Report all lines in the records that hold the string "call".

Available data section start

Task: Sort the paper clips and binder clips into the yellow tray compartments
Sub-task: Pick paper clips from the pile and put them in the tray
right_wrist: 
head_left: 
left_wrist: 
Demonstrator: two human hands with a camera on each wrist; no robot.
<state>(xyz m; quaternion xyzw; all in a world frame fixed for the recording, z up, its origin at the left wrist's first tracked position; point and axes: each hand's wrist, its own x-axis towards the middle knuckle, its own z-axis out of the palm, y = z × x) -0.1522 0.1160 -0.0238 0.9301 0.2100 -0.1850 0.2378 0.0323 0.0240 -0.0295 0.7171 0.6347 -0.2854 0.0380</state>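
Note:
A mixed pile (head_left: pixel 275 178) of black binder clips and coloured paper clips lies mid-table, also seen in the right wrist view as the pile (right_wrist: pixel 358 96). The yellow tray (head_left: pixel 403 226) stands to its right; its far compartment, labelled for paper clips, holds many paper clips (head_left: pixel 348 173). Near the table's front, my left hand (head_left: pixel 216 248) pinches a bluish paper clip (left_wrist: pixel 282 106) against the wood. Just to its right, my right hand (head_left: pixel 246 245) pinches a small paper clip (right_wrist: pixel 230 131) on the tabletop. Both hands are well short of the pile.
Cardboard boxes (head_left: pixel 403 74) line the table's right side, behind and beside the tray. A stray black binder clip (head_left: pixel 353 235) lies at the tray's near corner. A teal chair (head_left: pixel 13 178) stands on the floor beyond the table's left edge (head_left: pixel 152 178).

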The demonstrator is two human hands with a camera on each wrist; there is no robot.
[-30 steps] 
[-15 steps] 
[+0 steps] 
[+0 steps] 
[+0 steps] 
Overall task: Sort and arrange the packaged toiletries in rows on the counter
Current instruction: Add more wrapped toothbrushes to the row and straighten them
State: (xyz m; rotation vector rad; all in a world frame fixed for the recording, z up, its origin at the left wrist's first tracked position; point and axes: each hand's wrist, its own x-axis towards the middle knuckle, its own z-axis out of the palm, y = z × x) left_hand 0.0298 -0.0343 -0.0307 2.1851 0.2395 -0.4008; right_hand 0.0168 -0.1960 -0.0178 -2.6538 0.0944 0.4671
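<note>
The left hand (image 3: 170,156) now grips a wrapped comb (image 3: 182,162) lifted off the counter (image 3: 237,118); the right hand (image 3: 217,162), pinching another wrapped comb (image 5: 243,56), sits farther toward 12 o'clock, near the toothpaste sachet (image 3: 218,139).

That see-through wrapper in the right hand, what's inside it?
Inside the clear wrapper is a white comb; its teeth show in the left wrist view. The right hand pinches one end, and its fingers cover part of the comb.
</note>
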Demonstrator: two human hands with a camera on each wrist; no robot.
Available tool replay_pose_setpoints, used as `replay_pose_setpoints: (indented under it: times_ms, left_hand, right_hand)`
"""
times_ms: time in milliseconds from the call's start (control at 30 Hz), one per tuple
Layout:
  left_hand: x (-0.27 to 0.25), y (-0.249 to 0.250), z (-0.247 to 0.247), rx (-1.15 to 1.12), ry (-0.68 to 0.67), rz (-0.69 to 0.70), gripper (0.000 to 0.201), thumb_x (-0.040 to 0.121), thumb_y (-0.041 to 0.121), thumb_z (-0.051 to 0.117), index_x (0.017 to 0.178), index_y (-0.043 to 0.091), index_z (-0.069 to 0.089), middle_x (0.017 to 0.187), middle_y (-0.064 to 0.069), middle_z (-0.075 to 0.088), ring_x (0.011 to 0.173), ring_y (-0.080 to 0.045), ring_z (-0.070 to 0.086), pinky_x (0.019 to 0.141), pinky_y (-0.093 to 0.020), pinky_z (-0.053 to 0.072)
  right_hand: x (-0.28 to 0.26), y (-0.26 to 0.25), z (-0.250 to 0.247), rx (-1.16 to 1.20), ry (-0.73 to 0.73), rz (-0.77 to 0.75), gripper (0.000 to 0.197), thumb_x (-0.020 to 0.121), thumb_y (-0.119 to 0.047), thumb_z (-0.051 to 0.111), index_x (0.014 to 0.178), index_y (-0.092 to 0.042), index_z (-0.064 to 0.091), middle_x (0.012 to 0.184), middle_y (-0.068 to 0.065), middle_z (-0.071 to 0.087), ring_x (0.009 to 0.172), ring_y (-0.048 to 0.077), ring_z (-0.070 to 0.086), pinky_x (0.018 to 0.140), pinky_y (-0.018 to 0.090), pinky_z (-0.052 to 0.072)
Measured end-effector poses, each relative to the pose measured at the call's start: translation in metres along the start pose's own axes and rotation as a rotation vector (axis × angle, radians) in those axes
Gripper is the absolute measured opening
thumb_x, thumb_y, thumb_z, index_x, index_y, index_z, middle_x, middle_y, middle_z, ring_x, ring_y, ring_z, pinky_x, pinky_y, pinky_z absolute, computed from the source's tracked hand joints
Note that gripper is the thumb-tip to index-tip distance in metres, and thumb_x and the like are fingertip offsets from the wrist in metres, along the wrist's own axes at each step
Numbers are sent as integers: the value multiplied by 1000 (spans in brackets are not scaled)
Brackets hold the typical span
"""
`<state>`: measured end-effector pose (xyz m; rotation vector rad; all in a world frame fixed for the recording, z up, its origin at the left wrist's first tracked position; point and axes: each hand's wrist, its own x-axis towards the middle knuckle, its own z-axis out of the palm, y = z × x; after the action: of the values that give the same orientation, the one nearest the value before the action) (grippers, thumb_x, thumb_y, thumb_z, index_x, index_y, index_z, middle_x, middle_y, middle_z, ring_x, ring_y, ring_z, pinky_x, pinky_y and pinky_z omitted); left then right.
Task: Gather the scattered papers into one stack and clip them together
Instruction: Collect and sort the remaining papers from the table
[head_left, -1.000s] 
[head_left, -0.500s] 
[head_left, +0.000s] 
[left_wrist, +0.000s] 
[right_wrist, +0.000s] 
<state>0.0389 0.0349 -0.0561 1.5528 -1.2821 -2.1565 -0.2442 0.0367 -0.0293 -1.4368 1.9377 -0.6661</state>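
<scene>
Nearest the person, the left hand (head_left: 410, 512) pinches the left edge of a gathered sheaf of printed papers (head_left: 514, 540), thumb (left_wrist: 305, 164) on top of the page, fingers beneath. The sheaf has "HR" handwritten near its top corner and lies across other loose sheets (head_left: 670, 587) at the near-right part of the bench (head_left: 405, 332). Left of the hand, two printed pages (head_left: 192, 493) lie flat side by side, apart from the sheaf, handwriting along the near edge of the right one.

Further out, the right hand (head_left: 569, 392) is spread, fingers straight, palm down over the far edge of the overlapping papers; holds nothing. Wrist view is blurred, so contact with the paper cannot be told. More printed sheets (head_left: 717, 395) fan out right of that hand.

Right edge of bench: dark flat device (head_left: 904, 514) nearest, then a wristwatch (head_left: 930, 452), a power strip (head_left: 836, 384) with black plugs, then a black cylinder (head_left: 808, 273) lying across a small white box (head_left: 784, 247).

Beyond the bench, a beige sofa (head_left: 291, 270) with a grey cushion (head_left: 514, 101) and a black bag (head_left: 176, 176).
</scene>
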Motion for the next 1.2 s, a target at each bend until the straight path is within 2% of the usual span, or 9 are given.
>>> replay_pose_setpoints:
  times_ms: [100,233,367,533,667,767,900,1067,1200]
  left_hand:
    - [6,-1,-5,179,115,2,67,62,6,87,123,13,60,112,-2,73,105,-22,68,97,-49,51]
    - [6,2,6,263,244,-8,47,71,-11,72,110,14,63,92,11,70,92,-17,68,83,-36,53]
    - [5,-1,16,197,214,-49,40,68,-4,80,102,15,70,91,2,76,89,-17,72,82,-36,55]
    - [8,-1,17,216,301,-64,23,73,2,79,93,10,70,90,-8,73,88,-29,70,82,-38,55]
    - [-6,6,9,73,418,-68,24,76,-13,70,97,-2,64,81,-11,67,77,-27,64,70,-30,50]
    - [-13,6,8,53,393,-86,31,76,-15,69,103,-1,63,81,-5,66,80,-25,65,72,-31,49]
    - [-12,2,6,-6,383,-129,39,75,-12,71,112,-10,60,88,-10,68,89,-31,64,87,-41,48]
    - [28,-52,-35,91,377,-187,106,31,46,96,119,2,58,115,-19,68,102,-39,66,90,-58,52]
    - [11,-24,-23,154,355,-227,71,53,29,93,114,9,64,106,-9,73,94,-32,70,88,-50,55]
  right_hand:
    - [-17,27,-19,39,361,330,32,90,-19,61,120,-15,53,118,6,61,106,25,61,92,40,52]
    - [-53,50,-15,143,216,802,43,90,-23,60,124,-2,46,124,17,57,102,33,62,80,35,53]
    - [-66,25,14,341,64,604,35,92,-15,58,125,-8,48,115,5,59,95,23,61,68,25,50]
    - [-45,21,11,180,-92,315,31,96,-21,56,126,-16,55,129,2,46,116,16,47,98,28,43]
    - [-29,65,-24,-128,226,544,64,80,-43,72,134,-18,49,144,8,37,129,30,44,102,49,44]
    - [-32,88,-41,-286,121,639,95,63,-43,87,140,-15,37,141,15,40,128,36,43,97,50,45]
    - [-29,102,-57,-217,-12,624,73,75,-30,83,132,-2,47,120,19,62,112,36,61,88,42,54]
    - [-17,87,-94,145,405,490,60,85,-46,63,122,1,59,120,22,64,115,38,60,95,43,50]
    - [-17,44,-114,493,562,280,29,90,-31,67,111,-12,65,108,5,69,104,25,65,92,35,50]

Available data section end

*Answer space:*
times_ms: time in milliseconds from the call's start (control at 30 Hz), one per tuple
Measured end-effector poses, each relative to the pose measured at the call's start: translation in metres along the start pose's own axes and rotation as a rotation vector (axis × angle, radians) in those axes

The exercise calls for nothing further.